WHAT IS REQUIRED: Could you retype, exactly and with no pictures, only the lines from the first line of the records below through the line that contains "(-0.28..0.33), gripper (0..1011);"?

[Collection entries]

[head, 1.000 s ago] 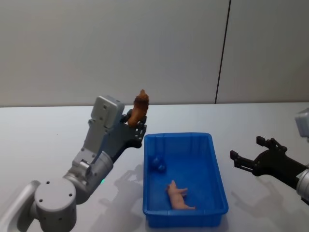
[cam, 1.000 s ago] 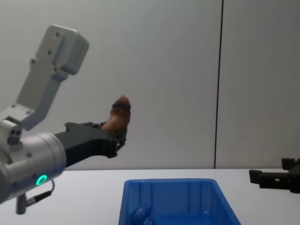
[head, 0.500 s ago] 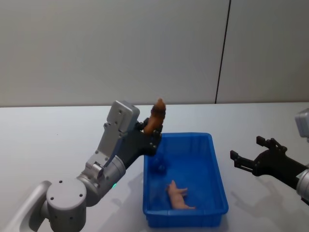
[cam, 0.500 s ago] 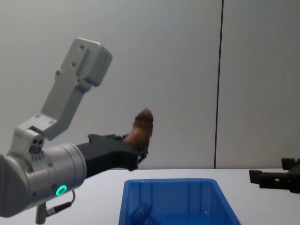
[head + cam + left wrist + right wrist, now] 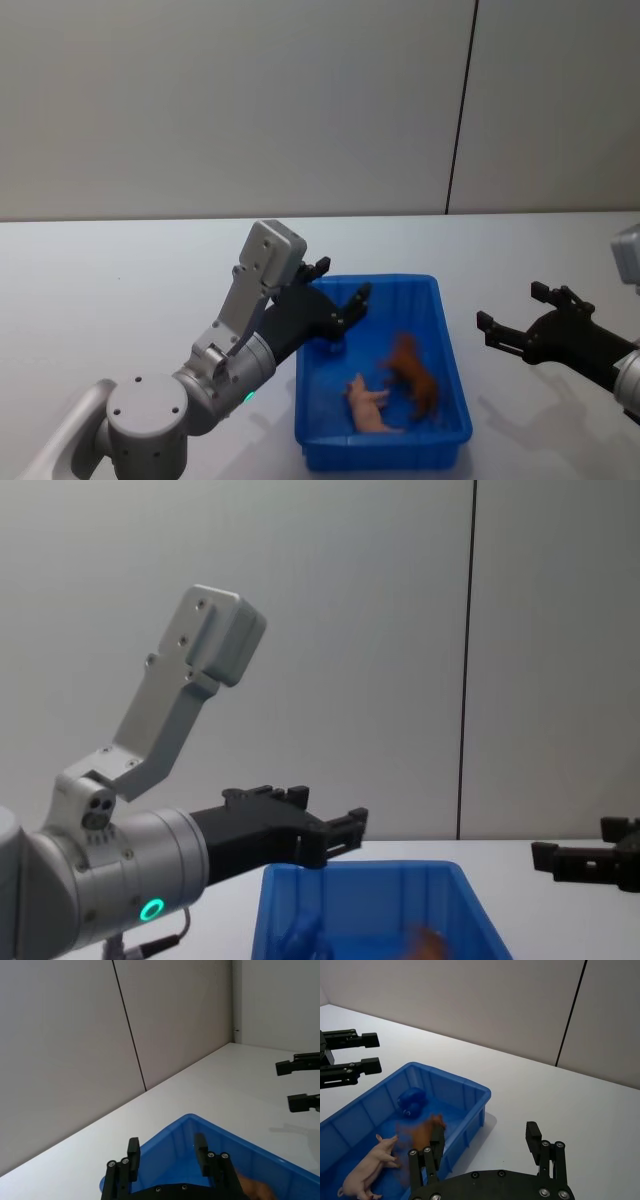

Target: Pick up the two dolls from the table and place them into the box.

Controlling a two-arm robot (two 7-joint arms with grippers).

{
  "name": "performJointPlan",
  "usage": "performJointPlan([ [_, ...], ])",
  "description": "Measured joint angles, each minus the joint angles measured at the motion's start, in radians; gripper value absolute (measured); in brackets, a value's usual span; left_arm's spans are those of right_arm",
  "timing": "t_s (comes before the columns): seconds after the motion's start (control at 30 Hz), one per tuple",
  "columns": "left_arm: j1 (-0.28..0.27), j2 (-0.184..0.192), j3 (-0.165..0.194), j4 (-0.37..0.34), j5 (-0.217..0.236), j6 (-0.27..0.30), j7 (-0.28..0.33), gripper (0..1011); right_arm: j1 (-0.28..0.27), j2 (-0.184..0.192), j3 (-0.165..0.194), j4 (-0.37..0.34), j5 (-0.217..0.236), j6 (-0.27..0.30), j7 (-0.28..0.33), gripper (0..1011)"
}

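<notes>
My left gripper [image 5: 340, 282] hangs open and empty over the far left corner of the blue box [image 5: 385, 457]. Inside the box, the dark brown doll [image 5: 412, 375] shows blurred, right beside the pale pink doll [image 5: 370, 403], which lies on the floor. The right wrist view gives the same: the brown doll [image 5: 422, 1132], the pink doll [image 5: 367, 1172], the box rim [image 5: 470, 1087]. My right gripper [image 5: 512, 307] stays open above the table [image 5: 100, 290], to the right of the box. In the left wrist view the left gripper [image 5: 166, 1152] spreads its fingers over the box [image 5: 250, 1150].
A small dark blue object [image 5: 411, 1101] rests in the box's far left corner, under the left gripper. The white table stretches bare on both sides of the box. A grey wall with a vertical seam stands behind.
The left gripper swung right over the box, opened and let go of the brown doll, which dropped into the box next to the pink one. The right arm has not moved.
</notes>
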Motion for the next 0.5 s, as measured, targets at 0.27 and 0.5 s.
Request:
performJointPlan([
  [0.27, -0.003, -0.006, 0.004, 0.015, -0.015, -0.036, -0.030, 885, 0.000, 0.000, 0.000, 0.000, 0.000, 0.000, 0.000, 1001],
  [0.5, 0.009, 0.002, -0.001, 0.000, -0.016, -0.070, -0.006, 1001, 0.000, 0.000, 0.000, 0.000, 0.000, 0.000, 0.000, 1001],
])
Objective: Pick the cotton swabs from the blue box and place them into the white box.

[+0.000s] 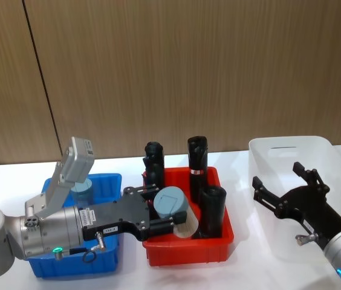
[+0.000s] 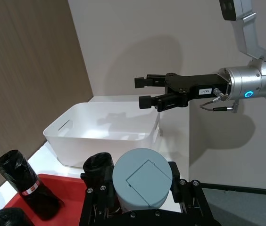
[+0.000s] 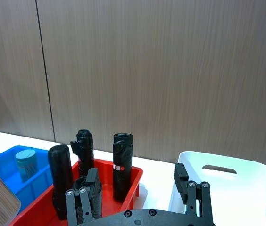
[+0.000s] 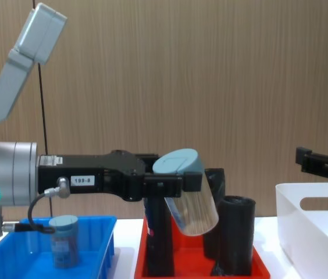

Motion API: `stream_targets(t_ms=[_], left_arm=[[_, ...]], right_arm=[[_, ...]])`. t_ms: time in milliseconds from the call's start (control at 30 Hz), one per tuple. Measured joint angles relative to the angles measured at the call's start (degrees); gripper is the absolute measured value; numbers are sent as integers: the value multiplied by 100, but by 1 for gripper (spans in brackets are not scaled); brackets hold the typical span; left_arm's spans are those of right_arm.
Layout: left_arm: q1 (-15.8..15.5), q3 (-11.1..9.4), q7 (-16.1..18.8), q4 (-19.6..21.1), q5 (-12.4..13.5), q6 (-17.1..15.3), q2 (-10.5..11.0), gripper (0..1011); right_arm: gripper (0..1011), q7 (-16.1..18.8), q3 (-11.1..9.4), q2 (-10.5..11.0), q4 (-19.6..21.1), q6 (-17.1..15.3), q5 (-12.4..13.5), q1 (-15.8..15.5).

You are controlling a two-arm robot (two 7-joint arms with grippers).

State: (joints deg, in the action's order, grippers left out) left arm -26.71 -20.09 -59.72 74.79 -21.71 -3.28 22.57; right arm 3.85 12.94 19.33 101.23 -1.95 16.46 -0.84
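The left gripper (image 1: 172, 216) is extended sideways above the red tray (image 1: 188, 252), with its fingers clamped on a cotton swab tub (image 4: 192, 204). The tub is held clear of the tray and tilted, with the grey-blue lid uppermost and the pale sticks visible through the clear wall. Black rolls (image 1: 198, 154) are stood upright in the tray, beneath and behind the held tub. A second cotton swab tub (image 1: 83, 188) is seated upright in the blue box (image 1: 111, 181), towards its far wall. The right gripper (image 1: 277, 174) is held above the white box (image 1: 266, 158) with its fingers spread apart.
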Motion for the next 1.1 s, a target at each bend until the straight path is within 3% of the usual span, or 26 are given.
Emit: stream_targets(t_ms=[267, 633, 667, 1100], left_arm=[[-22, -15, -46, -19, 5, 15, -4, 666], [-35, -24, -79, -30, 9, 25, -6, 666], [-36, -25, -83, -31, 9, 27, -6, 666], [-43, -30, -96, -39, 9, 30, -6, 666]], right_arm=[[1002, 101, 1, 18, 4, -35, -80, 5], [1002, 681, -17, 134, 50, -206, -73, 46], [1002, 895, -30, 182, 68, -267, -31, 66], [1002, 1971, -71, 415, 116, -536, 125, 180]])
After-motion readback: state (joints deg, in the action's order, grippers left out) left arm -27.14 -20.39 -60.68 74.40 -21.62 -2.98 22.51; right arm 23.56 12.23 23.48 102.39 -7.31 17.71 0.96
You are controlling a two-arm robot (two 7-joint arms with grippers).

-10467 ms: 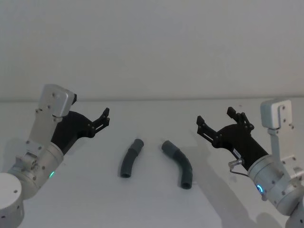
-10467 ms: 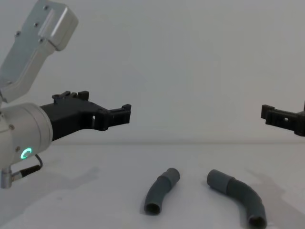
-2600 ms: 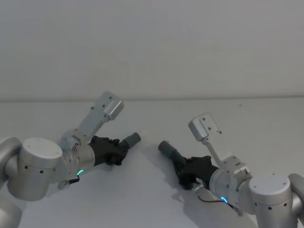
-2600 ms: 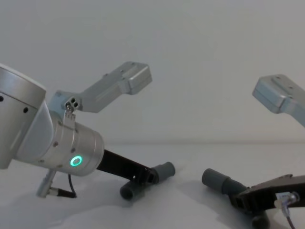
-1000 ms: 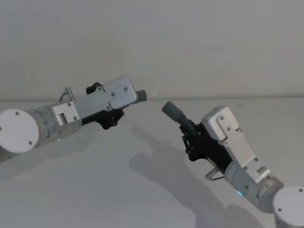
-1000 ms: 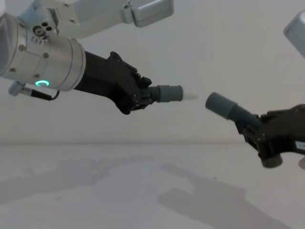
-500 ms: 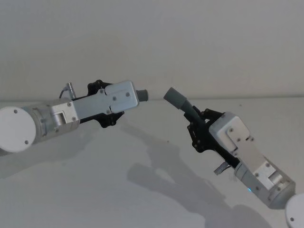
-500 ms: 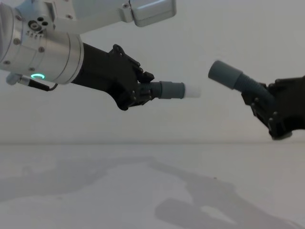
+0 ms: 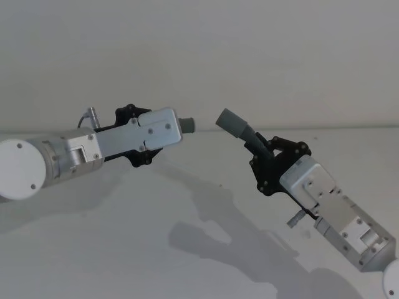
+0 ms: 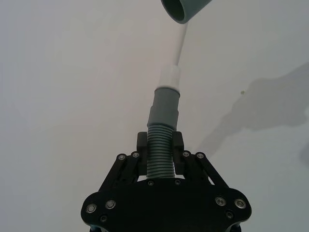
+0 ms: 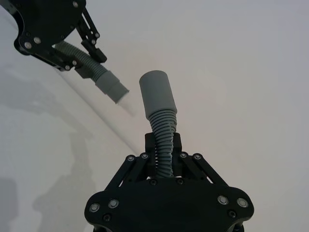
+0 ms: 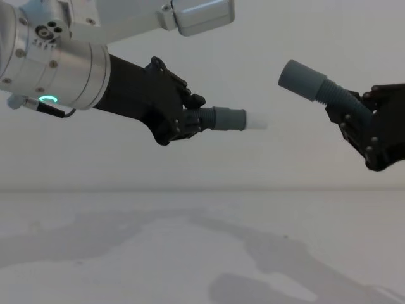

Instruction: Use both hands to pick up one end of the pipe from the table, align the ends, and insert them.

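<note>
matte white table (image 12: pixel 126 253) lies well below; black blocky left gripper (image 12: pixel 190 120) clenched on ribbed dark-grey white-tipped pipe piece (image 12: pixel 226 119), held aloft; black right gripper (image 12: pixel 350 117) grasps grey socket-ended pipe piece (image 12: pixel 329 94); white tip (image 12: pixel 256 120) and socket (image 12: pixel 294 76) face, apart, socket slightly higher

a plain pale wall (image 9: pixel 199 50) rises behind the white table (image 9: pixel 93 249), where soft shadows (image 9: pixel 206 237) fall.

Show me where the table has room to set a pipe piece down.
The table lies bare under both arms, back to its far edge. Crowded aloft: the white-tipped piece in the left gripper faces the socket piece in the right gripper.
</note>
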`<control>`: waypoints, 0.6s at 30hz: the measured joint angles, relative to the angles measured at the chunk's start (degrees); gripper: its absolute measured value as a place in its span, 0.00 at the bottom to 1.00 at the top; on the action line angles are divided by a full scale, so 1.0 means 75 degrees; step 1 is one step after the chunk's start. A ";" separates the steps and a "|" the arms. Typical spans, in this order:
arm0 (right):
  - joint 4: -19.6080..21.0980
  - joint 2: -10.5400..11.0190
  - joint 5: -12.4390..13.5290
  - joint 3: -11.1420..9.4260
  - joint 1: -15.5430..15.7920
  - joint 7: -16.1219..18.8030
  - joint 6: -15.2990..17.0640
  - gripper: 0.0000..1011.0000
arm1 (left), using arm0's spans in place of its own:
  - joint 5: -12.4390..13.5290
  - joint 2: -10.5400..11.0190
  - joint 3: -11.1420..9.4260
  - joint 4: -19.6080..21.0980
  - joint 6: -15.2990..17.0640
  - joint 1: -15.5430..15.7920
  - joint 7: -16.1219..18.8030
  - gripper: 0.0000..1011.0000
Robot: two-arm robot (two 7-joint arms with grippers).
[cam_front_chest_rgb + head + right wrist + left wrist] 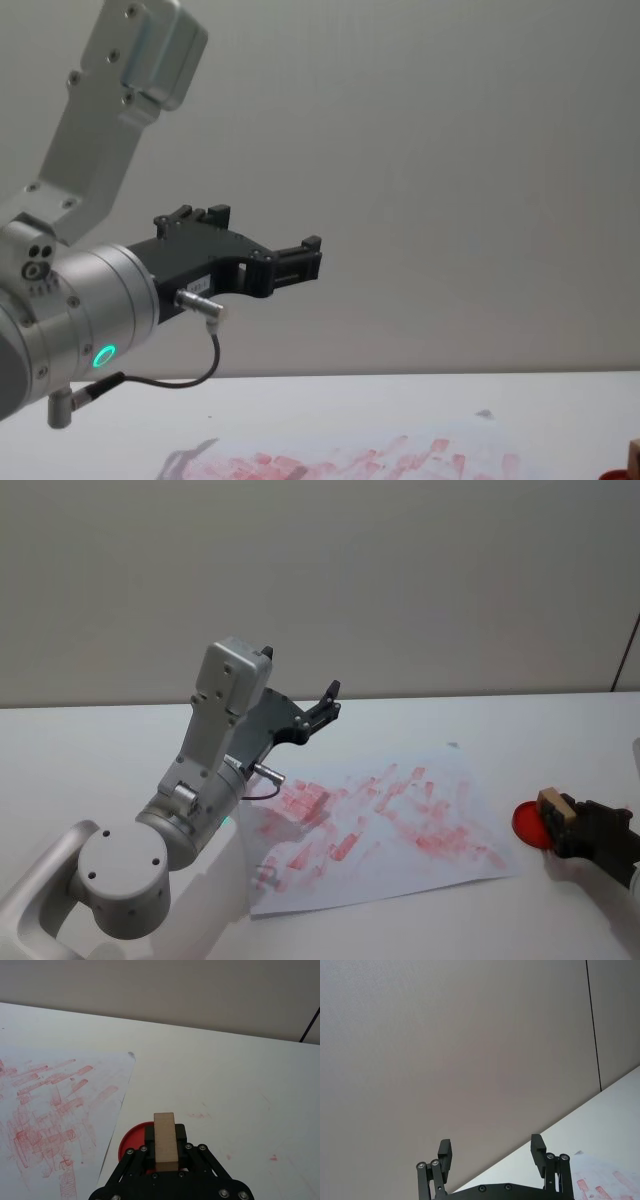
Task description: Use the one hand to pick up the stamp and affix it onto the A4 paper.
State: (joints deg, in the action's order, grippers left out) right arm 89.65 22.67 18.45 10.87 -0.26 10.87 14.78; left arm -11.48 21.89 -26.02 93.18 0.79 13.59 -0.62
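At red pad, right tool grips stamp.

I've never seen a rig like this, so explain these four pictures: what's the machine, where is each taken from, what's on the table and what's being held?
It is a robot with two arms, each ending in a two-finger gripper. One picture looks down from its head, one forward from its chest, and one from each wrist. On the white table lies a sheet of paper covered in red stamp prints, with a round red pad beside it. The right gripper is shut on a small wooden stamp at that pad. The left gripper hovers above the table, open and empty.
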 joint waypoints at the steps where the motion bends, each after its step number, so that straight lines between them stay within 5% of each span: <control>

OUTPUT FOR THIS EXERCISE:
[head, 1.000 s ago] 
[cam, 1.000 s ago] 
[head, 0.500 s ago] 
[cam, 0.500 s ago] 
[head + cam + left wrist + right wrist, now] 

Target: Pick up the two dolls from the table and place them into the box.

Controlling a two-arm robot (two 7-joint arms with grippers).

{
  "name": "performJointPlan",
  "usage": "performJointPlan([ [_, ...], ])",
  "description": "Measured joint angles, each minus the joint angles measured at the motion's start, in radians; gripper value absolute (measured); in brackets, a value's usual span; left_arm's spans are those of right_arm",
  "timing": "t_s (comes before the columns): seconds after the motion's start (control at 30 Hz), one per tuple",
  "columns": "left_arm: j1 (-0.28..0.27), j2 (-0.184..0.192), j3 (-0.165..0.194), j4 (-0.37..0.34), j5 (-0.217..0.236), j6 (-0.27..0.30), j7 (-0.28..0.33), gripper (0..1011); right_arm: j1 (-0.28..0.27), j2 (-0.184..0.192), j3 (-0.165..0.194), j4 (-0.37..0.34), j5 (-0.217..0.236), j6 (-0.27..0.30), j7 (-0.28..0.33), gripper (0..1011)"

The output shown is complete.